Using the data beneath this instruction, retype only the lines from the one that contains "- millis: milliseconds" down to the one that contains "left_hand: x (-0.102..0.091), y", both included, exactly as they appear.

|---|

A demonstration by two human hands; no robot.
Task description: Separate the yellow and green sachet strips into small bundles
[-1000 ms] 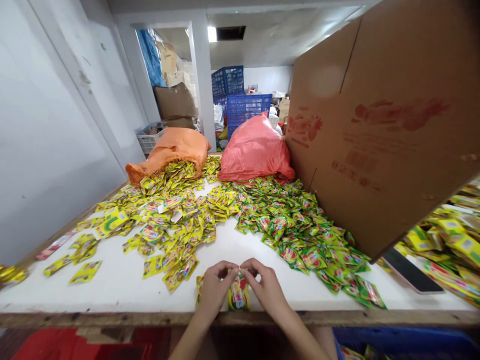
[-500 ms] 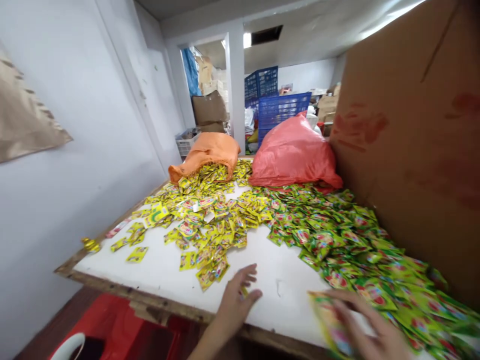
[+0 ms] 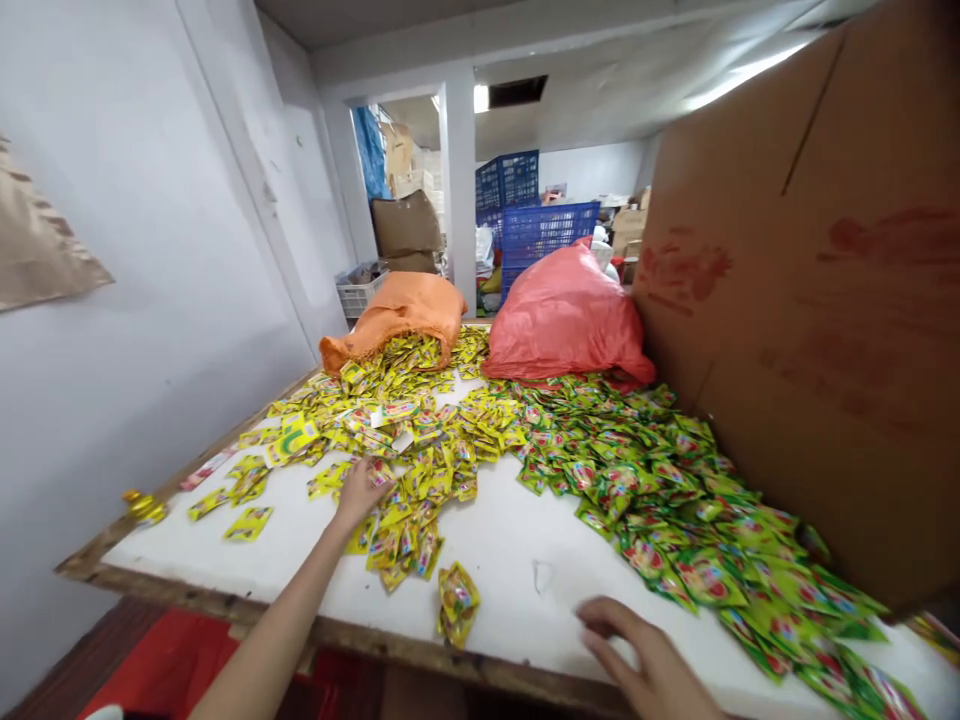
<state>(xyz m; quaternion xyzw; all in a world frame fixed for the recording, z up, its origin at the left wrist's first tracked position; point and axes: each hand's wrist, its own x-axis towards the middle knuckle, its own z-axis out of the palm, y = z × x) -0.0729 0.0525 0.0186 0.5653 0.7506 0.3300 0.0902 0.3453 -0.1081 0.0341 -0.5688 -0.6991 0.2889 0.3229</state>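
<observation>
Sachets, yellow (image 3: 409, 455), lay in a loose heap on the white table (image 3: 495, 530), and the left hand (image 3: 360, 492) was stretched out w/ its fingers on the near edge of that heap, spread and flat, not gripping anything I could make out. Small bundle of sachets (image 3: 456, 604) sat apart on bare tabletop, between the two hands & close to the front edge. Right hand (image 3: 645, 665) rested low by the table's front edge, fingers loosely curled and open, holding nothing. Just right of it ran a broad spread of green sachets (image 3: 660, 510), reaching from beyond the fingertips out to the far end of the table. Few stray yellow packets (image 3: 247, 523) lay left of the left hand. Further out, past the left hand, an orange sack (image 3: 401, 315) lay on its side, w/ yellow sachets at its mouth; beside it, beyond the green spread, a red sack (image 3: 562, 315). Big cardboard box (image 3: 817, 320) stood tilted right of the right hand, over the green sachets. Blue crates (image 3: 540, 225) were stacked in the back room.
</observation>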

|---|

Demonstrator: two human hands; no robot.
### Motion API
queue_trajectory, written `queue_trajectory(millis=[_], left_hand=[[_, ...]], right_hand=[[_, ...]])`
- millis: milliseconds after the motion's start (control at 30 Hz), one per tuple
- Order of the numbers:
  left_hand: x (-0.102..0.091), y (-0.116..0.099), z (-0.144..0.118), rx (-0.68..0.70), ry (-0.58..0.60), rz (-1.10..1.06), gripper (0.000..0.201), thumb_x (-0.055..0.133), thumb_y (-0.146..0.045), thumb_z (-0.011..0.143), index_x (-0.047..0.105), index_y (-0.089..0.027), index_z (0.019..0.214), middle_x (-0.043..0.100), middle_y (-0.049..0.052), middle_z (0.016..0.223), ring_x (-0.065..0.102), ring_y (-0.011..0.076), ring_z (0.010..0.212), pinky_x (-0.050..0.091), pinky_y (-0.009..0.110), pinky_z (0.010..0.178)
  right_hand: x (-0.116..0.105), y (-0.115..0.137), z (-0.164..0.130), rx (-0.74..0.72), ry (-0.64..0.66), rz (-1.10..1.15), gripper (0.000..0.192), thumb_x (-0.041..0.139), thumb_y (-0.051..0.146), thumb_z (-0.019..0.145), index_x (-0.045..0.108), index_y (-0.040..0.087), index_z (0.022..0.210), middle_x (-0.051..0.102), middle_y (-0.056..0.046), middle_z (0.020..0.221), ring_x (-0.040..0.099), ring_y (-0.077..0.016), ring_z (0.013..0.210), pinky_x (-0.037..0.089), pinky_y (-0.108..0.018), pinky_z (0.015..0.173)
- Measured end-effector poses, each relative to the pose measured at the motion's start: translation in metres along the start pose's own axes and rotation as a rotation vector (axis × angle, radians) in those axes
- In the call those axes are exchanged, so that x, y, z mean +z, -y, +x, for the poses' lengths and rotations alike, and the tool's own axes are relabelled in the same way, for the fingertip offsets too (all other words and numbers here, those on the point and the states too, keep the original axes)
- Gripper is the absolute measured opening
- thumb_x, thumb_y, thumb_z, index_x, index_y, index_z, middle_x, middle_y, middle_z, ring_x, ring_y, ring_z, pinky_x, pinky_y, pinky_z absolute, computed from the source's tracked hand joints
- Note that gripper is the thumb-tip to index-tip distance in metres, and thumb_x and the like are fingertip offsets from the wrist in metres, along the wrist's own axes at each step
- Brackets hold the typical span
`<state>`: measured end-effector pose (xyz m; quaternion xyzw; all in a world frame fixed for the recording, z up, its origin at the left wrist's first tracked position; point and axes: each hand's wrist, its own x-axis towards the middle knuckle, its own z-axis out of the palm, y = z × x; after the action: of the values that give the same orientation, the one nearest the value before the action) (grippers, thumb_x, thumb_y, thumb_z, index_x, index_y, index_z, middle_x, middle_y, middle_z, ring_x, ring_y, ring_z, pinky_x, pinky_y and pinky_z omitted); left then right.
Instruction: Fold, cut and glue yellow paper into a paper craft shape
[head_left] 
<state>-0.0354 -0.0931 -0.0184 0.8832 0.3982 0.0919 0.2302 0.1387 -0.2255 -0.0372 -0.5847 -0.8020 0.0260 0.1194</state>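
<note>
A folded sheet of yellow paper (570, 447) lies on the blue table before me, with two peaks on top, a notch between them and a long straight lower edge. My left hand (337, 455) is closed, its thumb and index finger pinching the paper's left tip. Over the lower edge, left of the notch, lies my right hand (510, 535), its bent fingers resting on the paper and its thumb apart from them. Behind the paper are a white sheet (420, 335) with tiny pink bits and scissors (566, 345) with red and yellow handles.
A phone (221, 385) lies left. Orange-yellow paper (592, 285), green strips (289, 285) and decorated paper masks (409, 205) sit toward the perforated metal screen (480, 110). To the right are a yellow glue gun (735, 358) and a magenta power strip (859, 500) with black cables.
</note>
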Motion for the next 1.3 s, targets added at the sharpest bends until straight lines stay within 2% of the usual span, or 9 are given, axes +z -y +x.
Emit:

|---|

*TASK SOLUTION*.
- millis: milliseconds after the motion's start (control at 30 Hz), one per tuple
- Order of the numbers:
  left_hand: x (-0.102..0.091), y (-0.116..0.099), z (-0.144..0.118), rx (-0.68..0.70), ry (-0.58..0.60), rz (-1.10..1.06), gripper (0.000..0.201), thumb_x (-0.055..0.133), thumb_y (-0.146..0.045), thumb_z (-0.011..0.143), index_x (-0.047..0.105), index_y (-0.089..0.027), index_z (0.019..0.214), middle_x (-0.043..0.100), middle_y (-0.049..0.052), middle_z (0.016..0.223), ring_x (-0.065..0.102), ring_y (-0.011..0.076), ring_z (0.010..0.212), pinky_x (-0.050..0.091), pinky_y (-0.009..0.110), pinky_z (0.010..0.178)

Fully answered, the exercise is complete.